__Work to complete__: I'd like the data below restated word for word, with the pictures left out.

__Available data__:
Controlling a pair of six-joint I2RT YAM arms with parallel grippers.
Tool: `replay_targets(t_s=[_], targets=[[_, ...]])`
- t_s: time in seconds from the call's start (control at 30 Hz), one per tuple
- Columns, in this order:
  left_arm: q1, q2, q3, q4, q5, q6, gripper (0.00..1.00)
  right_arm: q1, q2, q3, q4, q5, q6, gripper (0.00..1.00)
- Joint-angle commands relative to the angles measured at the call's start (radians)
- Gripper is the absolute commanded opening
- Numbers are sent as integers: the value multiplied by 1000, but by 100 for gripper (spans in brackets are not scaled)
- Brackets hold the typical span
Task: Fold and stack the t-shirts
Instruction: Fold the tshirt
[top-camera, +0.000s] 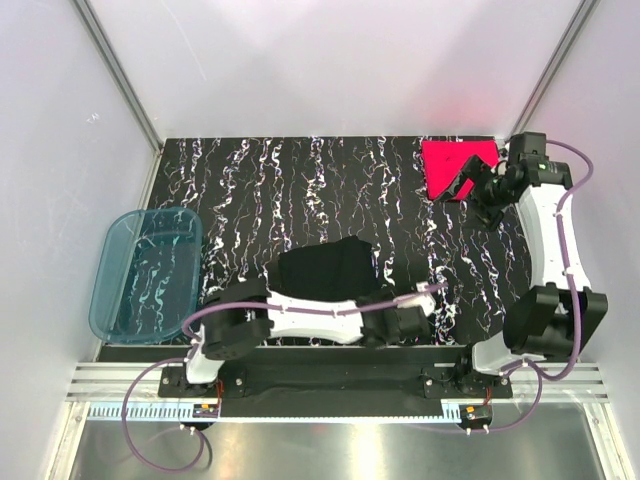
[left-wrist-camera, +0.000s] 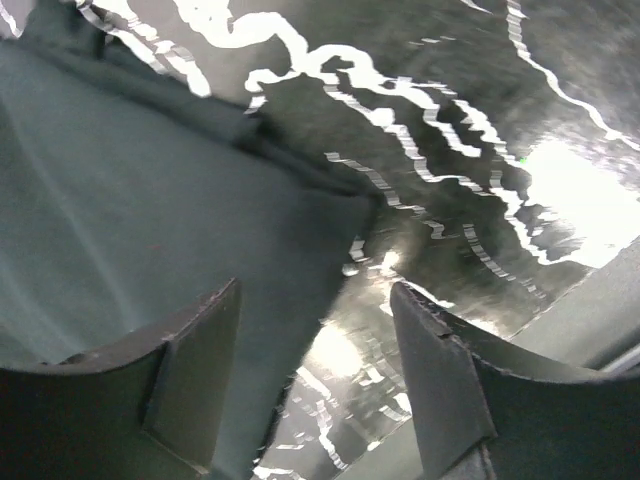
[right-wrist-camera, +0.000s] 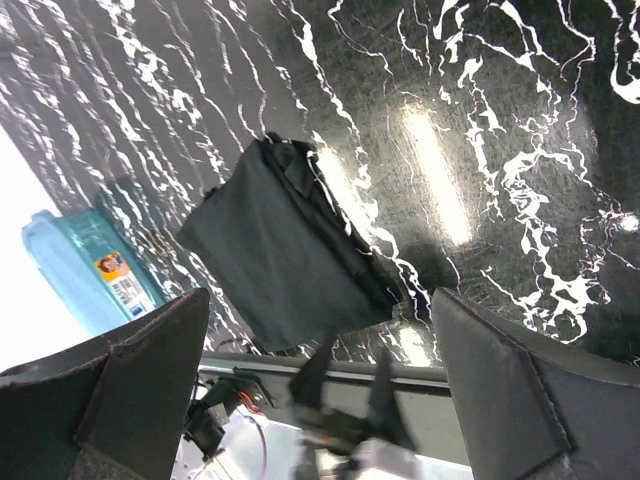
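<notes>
The black t-shirt (top-camera: 325, 272) lies folded in a rough square near the table's front middle. It also shows in the right wrist view (right-wrist-camera: 280, 255) and the left wrist view (left-wrist-camera: 130, 220). The pink-red t-shirt (top-camera: 452, 165) lies as a folded square at the back right. My left gripper (top-camera: 405, 315) hangs low just right of the black shirt's near corner; in its own view (left-wrist-camera: 315, 288) it is open and empty, one finger over the cloth's edge. My right gripper (top-camera: 472, 188) sits at the pink shirt's right edge; in its own view (right-wrist-camera: 320, 295) it is open and empty.
A translucent blue tub (top-camera: 145, 270) stands empty at the left edge, and shows in the right wrist view (right-wrist-camera: 80, 265). The black marbled tabletop (top-camera: 300, 190) runs between white walls. The arms' mounting rail (top-camera: 330, 375) lines the near edge.
</notes>
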Motion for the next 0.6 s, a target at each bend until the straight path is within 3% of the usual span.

__Completed task__:
Controlling a pair of six-joint I2RT YAM arms with parallel grippers.
Tool: `replay_targets(t_s=[_], targets=[[_, ...]])`
- t_s: time in seconds from the call's start (control at 30 Hz), one per tuple
- Columns, in this order:
  left_arm: q1, q2, q3, q4, q5, q6, gripper (0.00..1.00)
  right_arm: q1, q2, q3, q4, q5, q6, gripper (0.00..1.00)
- Joint-angle commands relative to the angles measured at the call's start (radians)
- Gripper is the absolute commanded opening
- Numbers are sent as integers: the value multiplied by 1000, but by 100 for gripper (spans in brackets are not scaled)
- Brackets hold the typical span
Task: Fold and stack the t-shirts
Instruction: Fold the tshirt
[top-camera, +0.000s] 
[left-wrist-camera, +0.000s] 
[right-wrist-camera, +0.000s] 
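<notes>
The black t-shirt (top-camera: 325, 272) lies folded in a rough square near the table's front middle. It also shows in the right wrist view (right-wrist-camera: 280, 255) and the left wrist view (left-wrist-camera: 130, 220). The pink-red t-shirt (top-camera: 452, 165) lies as a folded square at the back right. My left gripper (top-camera: 405, 315) hangs low just right of the black shirt's near corner; in its own view (left-wrist-camera: 315, 288) it is open and empty, one finger over the cloth's edge. My right gripper (top-camera: 472, 188) sits at the pink shirt's right edge; in its own view (right-wrist-camera: 320, 295) it is open and empty.
A translucent blue tub (top-camera: 145, 270) stands empty at the left edge, and shows in the right wrist view (right-wrist-camera: 80, 265). The black marbled tabletop (top-camera: 300, 190) runs between white walls. The arms' mounting rail (top-camera: 330, 375) lines the near edge.
</notes>
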Motion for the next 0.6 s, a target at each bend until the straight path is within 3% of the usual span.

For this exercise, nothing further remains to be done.